### EXERCISE
When you copy the material below, keep every line exact and drop the pictures.

● ● ● ● ● ● ●

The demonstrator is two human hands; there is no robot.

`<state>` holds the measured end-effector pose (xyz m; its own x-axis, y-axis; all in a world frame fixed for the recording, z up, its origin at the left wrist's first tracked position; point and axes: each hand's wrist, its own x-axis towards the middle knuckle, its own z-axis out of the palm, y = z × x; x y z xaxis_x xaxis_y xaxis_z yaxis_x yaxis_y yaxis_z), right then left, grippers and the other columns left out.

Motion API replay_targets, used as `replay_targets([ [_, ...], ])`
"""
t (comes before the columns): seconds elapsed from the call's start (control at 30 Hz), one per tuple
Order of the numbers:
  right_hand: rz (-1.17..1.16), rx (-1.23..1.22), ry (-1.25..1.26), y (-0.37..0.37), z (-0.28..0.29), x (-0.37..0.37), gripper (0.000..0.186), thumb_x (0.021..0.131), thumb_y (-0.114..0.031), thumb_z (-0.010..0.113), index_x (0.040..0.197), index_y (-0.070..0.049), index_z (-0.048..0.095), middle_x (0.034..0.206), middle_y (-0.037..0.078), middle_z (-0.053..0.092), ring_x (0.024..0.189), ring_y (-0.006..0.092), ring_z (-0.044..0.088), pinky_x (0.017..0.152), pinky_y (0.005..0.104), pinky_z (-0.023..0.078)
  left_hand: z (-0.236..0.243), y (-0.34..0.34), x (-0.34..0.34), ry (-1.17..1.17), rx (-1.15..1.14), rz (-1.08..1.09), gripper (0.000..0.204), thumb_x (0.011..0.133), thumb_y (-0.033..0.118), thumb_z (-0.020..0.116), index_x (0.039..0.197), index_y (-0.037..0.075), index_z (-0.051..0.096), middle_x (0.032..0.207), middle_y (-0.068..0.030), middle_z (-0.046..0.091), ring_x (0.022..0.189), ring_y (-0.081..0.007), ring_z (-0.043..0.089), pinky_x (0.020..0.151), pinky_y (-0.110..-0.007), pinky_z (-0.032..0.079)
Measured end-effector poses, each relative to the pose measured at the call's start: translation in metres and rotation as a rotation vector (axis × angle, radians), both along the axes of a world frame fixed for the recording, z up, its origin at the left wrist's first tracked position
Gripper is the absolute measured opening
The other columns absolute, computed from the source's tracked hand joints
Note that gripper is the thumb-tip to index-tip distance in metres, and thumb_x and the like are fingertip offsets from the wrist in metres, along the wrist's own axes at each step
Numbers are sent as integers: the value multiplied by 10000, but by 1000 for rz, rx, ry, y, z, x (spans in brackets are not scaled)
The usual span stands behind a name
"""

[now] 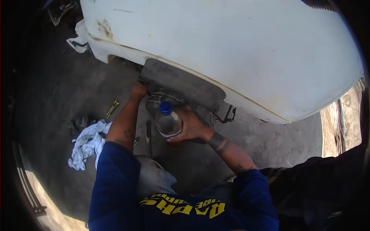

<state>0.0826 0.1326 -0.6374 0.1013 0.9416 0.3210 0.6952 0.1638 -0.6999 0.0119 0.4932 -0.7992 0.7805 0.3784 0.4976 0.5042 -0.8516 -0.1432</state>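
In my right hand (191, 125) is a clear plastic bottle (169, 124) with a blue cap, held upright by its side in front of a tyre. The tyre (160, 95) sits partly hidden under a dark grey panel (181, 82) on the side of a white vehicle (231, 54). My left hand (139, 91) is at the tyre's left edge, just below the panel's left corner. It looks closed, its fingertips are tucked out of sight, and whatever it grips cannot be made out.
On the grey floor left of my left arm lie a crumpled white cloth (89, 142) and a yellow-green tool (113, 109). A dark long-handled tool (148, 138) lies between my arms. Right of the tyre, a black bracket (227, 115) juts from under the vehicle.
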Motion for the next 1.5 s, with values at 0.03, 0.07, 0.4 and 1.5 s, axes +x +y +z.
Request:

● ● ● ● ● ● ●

### YOUR RESPONSE
The demonstrator is two human hands; there is no robot.

`<state>` holds the measured end-effector pose (xyz m; its own x-axis, y-axis; all in a world frame fixed for the recording, z up, its origin at the left wrist's first tracked position; point and axes: each hand's wrist, its own x-axis towards the middle knuckle, its own z-axis out of the palm, y = z × x; x y z xaxis_x xaxis_y xaxis_z yaxis_x yaxis_y yaxis_z), right then left, grippers and the other columns left out.

Motion API replay_targets, used as `replay_targets([ [_, ...], ])`
"""
t (comes before the columns): seconds elapsed from the call's start (control at 30 Hz), one per tuple
Order of the numbers:
  right_hand: rz (-1.17..1.16), rx (-1.23..1.22), ry (-1.25..1.26), y (-0.37..0.37), z (-0.28..0.29), x (-0.37..0.37), gripper (0.000..0.186), thumb_x (0.021..0.131), thumb_y (-0.114..0.031), thumb_z (-0.010..0.113), index_x (0.040..0.197), index_y (-0.070..0.049), index_z (-0.048..0.095), middle_x (0.034..0.206), middle_y (-0.037..0.078), middle_z (-0.053..0.092), ring_x (0.024..0.189), ring_y (-0.006..0.092), ring_z (-0.044..0.088), pinky_x (0.017..0.152), pinky_y (0.005..0.104), pinky_z (-0.023..0.078)
  left_hand: z (-0.236..0.243), y (-0.34..0.34), x (-0.34..0.34), ry (-1.17..1.17), rx (-1.15..1.14), rz (-1.08..1.09), gripper (0.000..0.204), thumb_x (0.011..0.133), thumb_y (-0.033..0.118), thumb_z (-0.020..0.116), index_x (0.039..0.197), index_y (-0.037..0.075), index_z (-0.051..0.096), middle_x (0.032..0.207), middle_y (-0.068..0.030), middle_z (-0.046..0.091), ring_x (0.022..0.189), ring_y (-0.081..0.007), ring_z (-0.043..0.089), pinky_x (0.020..0.151), pinky_y (-0.110..-0.007), pinky_z (-0.032..0.079)
Measured end-effector poses, each relative to the pose measured at the call's start: translation in metres and rotation as a rotation vector (axis × angle, radians), both along the axes of a world frame fixed for the recording, z up, its origin at the left wrist's first tracked position
Gripper is the absolute measured opening
The other columns absolute, computed from the source's tracked hand joints
Note that gripper is the thumb-tip to index-tip distance in metres, and thumb_x and the like are fingertip offsets from the wrist in metres, along the wrist's own axes at each step
Numbers are sent as integers: the value multiplied by 10000, but by 1000 for rz, rx, ry, y, z, x (spans in brackets are not scaled)
The usual span stands behind a name
"""

[now] 

<state>0.0826 0.1326 -0.6374 0.1013 0.9416 0.3210 0.6952 0.1638 -0.6999 0.0119 0.4932 -0.7992 0.7805 0.3784 0.4976 0.5042 -0.8516 -0.1432</state>
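In my right hand (191, 125) is a clear plastic bottle (169, 124) with a blue cap, held upright by its side in front of a tyre. The tyre (160, 95) sits partly hidden under a dark grey panel (181, 82) on the side of a white vehicle (231, 54). My left hand (139, 91) is at the tyre's left edge, just below the panel's left corner. It looks closed, its fingertips are tucked out of sight, and whatever it grips cannot be made out.
On the grey floor left of my left arm lie a crumpled white cloth (89, 142) and a yellow-green tool (113, 109). A dark long-handled tool (148, 138) lies between my arms. Right of the tyre, a black bracket (227, 115) juts from under the vehicle.
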Motion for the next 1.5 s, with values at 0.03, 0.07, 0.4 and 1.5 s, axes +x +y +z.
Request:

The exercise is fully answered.